**Work to be completed**
The whole listing is to be given again without alteration, except that its pictures are dropped.

**Supplied data**
#####

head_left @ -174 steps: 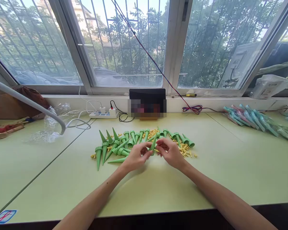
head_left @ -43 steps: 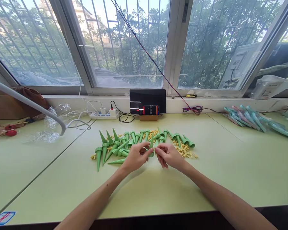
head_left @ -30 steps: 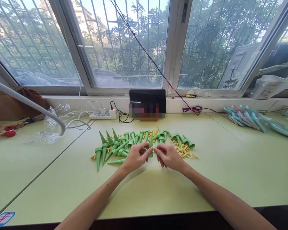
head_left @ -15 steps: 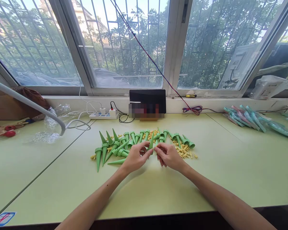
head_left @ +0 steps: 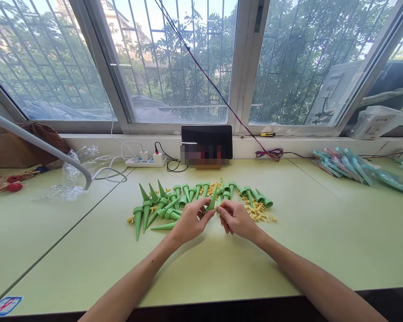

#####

**Exercise output**
head_left @ -174 steps: 
head_left @ -43 steps: 
head_left @ -30 steps: 
head_left @ -15 steps: 
head_left @ +0 steps: 

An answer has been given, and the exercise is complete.